The G.I. Joe Masterpiece Edition is credited by many for the revival of "classic G.I. Joe" by Hasbro via their Timeless Collection and 40th Anniversary collector's line, as well as an expansion of licensing opportunities related to qualities specific to the older figures.

The specific G.I. Joe Masterpiece Edition concept was later applied by Chronicle Books to other properties, including Batman, Superman, Star Wars and Star Trek.

== Volumes I through IV==
Packaging the book and figure in a manner consistent with the original Hasbro offerings was essential to Michlig's concept. The original graphic and customized logo for each figure is prominently displayed on each boxes cover and end plate.
An issue with the first volume, the Action Soldier, was a fungus (Eurotium chevalieri) that caused mold to develop on the clothing; apparently the clothing was not sprayed with an anti-fungal at one production factory in China. The package design, wherein the front and back cover protrude around the casing containing the book and figure, mimicking an actual book has proved to be problematic; vertical shelf storage will allow the weight of the center casing to pull away from the binding. The focus was on the book, so the package did not include a reproduction of the original figure box, just the items that were included: clothed figure, boots, cap, insignia decals and manual.

==Figures==
The figure is a reproduction of the action figure Hasbro had patented during the 60s; patent #3,277,602, invented by Sam Speers. The original patent drawings can be viewed by searching the US Patent and Trademark office ( a link is provided under references) free of charge.

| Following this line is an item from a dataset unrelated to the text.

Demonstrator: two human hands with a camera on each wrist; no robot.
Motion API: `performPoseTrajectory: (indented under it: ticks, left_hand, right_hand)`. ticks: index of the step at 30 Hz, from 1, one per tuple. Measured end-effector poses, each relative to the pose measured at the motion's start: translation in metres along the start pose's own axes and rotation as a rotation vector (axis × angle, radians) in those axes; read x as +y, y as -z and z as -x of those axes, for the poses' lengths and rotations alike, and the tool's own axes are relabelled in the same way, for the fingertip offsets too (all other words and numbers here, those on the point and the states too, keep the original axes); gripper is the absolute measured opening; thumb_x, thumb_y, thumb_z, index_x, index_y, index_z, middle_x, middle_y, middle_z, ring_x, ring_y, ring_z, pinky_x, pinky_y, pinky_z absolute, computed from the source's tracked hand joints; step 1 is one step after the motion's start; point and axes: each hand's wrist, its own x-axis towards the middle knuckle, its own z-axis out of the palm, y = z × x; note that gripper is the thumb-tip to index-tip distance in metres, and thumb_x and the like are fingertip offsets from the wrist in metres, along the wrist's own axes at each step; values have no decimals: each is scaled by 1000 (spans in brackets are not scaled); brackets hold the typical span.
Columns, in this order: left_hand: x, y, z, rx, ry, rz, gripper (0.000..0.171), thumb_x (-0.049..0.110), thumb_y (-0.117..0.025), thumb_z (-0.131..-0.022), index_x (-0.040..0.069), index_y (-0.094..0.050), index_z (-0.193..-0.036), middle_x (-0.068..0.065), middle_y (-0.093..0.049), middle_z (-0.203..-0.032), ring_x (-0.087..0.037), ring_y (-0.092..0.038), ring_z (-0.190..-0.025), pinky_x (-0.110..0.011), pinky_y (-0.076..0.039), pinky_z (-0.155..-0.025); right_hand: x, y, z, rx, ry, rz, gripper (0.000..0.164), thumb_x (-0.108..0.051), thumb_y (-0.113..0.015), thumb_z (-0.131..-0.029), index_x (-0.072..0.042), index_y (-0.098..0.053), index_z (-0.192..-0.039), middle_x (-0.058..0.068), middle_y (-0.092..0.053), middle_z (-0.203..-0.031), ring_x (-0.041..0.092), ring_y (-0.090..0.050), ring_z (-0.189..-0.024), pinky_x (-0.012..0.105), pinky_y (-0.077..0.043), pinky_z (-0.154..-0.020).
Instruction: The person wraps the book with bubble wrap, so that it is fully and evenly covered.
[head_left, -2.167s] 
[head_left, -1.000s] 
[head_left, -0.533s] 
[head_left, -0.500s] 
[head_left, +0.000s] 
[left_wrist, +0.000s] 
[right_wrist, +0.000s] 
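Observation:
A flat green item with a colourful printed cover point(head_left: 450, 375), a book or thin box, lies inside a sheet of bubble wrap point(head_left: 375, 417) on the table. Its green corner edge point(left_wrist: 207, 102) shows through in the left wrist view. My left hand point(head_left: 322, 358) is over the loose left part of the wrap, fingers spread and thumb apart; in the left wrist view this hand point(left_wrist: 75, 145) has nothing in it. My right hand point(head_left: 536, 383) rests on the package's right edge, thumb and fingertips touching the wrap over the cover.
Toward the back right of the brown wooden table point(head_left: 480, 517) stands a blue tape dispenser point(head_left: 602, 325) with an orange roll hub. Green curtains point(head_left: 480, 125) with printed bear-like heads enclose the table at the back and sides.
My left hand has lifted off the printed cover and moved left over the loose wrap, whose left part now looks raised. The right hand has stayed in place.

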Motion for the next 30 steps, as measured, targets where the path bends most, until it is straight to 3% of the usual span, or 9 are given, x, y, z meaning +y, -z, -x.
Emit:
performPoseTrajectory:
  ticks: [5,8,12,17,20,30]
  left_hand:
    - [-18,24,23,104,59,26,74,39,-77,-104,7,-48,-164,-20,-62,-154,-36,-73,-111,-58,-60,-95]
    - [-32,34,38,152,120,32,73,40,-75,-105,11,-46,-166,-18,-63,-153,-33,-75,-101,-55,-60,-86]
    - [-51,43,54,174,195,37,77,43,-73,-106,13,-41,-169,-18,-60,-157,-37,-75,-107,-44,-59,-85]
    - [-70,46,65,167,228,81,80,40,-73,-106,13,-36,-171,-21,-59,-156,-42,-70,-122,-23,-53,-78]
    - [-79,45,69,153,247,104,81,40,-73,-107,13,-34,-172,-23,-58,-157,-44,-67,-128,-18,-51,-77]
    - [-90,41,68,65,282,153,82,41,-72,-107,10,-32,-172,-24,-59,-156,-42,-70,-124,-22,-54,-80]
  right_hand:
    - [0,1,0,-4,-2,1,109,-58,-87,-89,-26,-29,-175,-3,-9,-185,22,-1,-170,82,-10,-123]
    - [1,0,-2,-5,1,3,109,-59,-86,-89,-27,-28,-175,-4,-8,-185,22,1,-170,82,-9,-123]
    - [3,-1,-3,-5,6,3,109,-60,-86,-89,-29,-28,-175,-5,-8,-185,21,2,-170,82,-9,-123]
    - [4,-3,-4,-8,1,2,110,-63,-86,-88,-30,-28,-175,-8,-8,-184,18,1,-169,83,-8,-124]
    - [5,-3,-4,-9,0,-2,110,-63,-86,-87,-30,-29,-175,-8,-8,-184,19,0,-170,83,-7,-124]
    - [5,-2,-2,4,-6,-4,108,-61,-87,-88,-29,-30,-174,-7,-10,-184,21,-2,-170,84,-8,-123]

The reproduction figures themselves had quality control issues, it was not uncommon for these figures to have stress cracks, and the vinyl used for the hands was of a harder nature than the original, causing fingers to snap off on occasion. Since this was never intended to be sold as a toy for young children (as were the original 1960s figures), it is quite likely that many damaged figures were never removed from the packaging. The figure was a little shorter overall than the original 1960s figure, and all the limbs, torso & pelvis were just very slightly different from the original figures. This reproduction figure became the basis for the Hasbro G.I. Joe: Timeless Collection series, which had a less pink and shiny skin tone, and a revised knee pivot that prevented the calf from forward over-extension. The trademarking is in the same location as the vintage figure.

==Packaging design==
Example of one of the four volumes originally released at roughly the same time, although not all retail locations had all editions. The cover photo, although dressed to match the branch of military, pictured only the black haired figure, even though the actual figures matched hair coloration typical of original releases; Black or Brown Army, Brown or Red Marine, Blonde Pilot, and Brown or Red Sailor. The figures were dressed in the appropriate replicas of the original outfits - all shirts were tagged "G.I. Joe by Hasbro, China". None of the outfits had pockets.

==Special editions==
As with other G.I. Joe products, FAO Schwarz offered a "limited edition" run of 15,000 units on a Masterpiece Edition G.I. Joe Astronaut Book & Figure set, created to coincide with the G.I. Joe Collector's Convention that was being held on Florida's Space Coast in 1996. The enclosed figure was not limited to the blond typically associated with the original Hasbro pilot/astronaut.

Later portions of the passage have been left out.